INSIGHT: Europe's polyolefins players face a difficult summer

20 May 2009 15:36  [Source: ICIS news]

LONDON (ICIS news)--The pressure is on for a marginal increase in olefins prices in Europe for June due to higher feedstock costs, but the outlook for producers is far from bright.

Ethylene monthly contract prices may be agreed higher given the cost pressure from naphtha, but there is clearly little demand pull down the major petrochemicals chains.

Polyethylene demand is poor, to say the least, and the draw from exports has disappeared. The propylene chain is better given the demand pull from derivatives exports to Asia, but the arbitrage window has closed.

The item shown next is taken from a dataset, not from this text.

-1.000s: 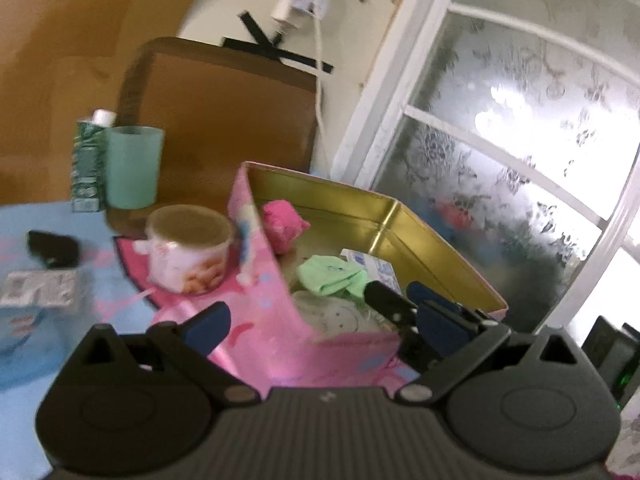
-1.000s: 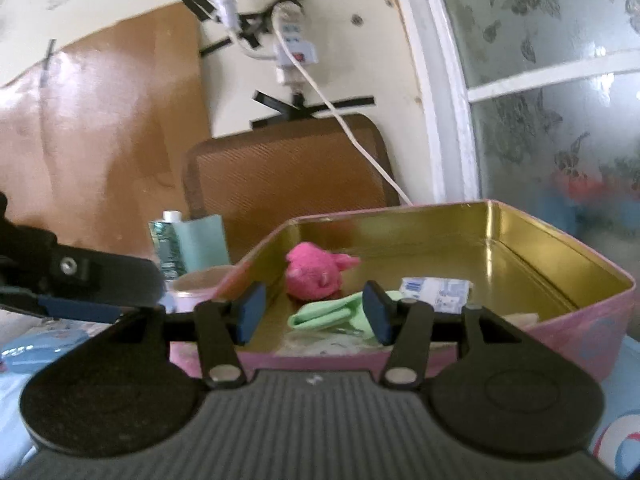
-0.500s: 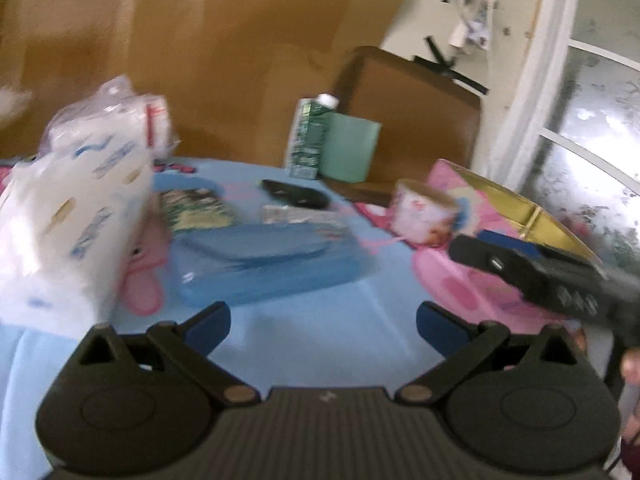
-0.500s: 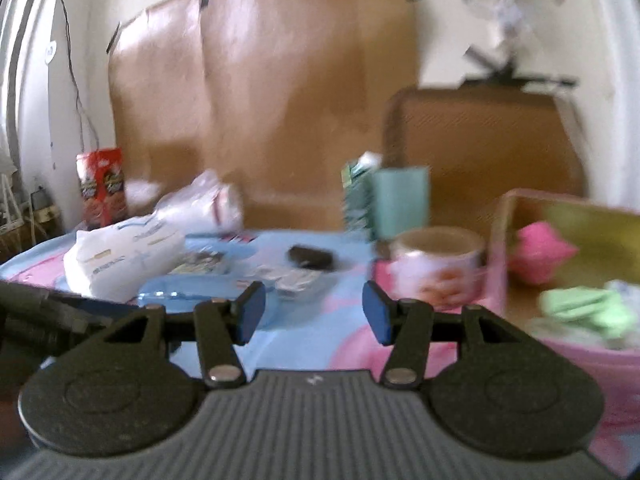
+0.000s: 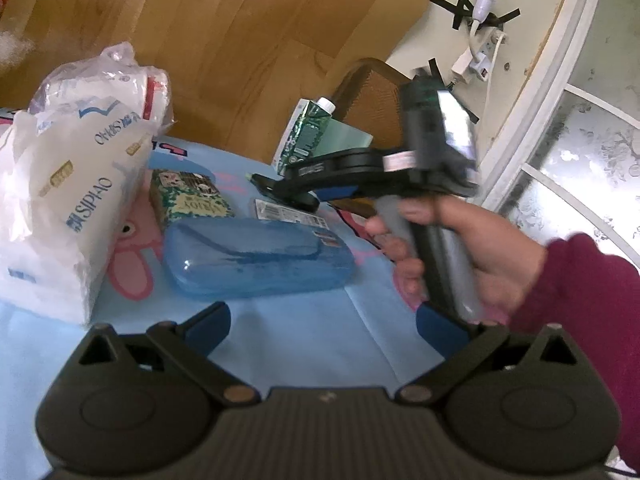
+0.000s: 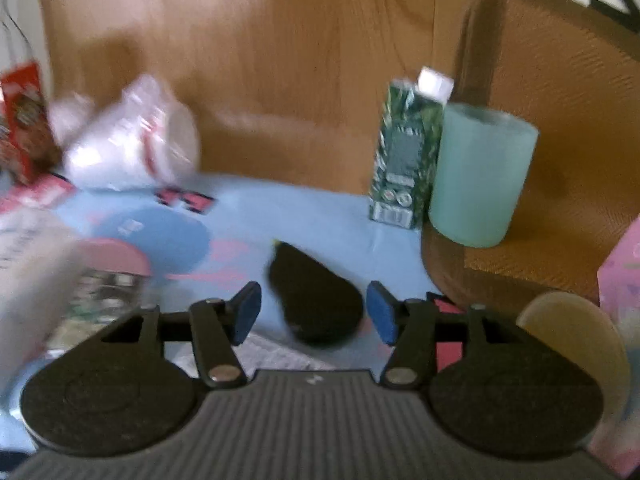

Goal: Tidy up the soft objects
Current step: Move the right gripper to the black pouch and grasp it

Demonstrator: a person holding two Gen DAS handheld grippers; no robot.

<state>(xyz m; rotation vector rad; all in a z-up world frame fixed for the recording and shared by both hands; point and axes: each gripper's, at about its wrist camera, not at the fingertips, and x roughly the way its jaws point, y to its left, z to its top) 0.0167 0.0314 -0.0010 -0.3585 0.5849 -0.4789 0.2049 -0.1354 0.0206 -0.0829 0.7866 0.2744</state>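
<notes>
- The counter wears a light blue cloth with pink cartoon prints, and a blue case lies near its middle; places below are given from this case.
- Left gripper: its jaws stand wide apart with nothing between them, hovering just in front of the case.
- Right gripper: held in a hand with a dark red sleeve, right of the case and reaching behind it. Its jaws have just been opening a little. They are apart, with a black pouch lying between and below them. The pads do not press on it.
- The pouch, dark and rounded, looks like the soft thing to be picked up next. It lies behind the case on the cloth.
- Left of the case stands a white tissue pack, with a clear plastic bag behind it.
- Behind the case lie a small green patterned box and a flat foil packet.
- Further back, past the pouch, stand a green carton and a pale green cup.
- A pink tin edge shows far right in the right wrist view; it is probably where soft things go.
- Risks, as a judgement: the right wrist view is blurred, so the jaws may close off-centre and pinch only an edge of the pouch, which could then slip free.
- The foil packet lies close by and could be caught along with the pouch.
- The two grippers are near each other and could collide.
</notes>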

It looks as though it will be a difficult summer for some of Europe’s largest chemicals makers.

The business clearly has been buoyed by demand  from Asia and the pull of its higher prices, but companies face the crunch of a still significantly depressed Europe.

Given the steep fall in economic output across the region, that is hardly surprising. Key customer industries for chemicals, including automobiles, construction and large-scale electrical, are still depressed. Workers across the continent are on short-working time.

The fiscal stimulus measures in the US, UK and China economies have not been mirrored by the eurozone nations. Economic recovery, largely as a result, still seems a long way off.

This depressed level of economic activity translates directly into petrochemicals demand, or rather the lack of it. There has been some uptick in output since the beginning of the year but only from a very low level. The trade group Cefic suggests that chemicals output will continue to rise, although business activity is likely to remain depressed.

This past week's contract naphtha margins had slipped by around €10/tonne ($14/tonne) due to higher naphtha prices. Slightly higher co-product credits and a weaker US dollar against the euro were unable to outweigh higher feedstock costs, giving further incentive for a push to higher prices in June.

Spot naphtha margins remained poor but were higher due to higher spot ethylene and gasoline prices, according to the latest ICIS European ethylene margin report.

Integrated polyethylene (PE) players were only making improved returns from the cracker in the second week in May while, PE demand remained depressed.

Standalone PE margins were unchanged, only barely justifying plant operations, the ICIS PE margin report said. Given the hints that the ethylene contract price will rise in June, however, there is some upward pressure on prices.

Exports to Asia were underpinning the flat European PE market earlier this month. One company even called exports to Asiaphenomenal” in trade assisted by favourable freight rates.

Domestic business, however, was poor, with demand still weak down the chain. Not much was expected of PE buyers, whose own customers weren’t buying. And there is little to suggest that they might come back more strongly over the seasonally quiet summer period.

Polypropylene exports had also been strong, helping European producers maintain plant loadings. And while domestic business remained depressed, there were signs of automotive demand improving, albeit from a very low base. Food packaging remained the only real bright spot.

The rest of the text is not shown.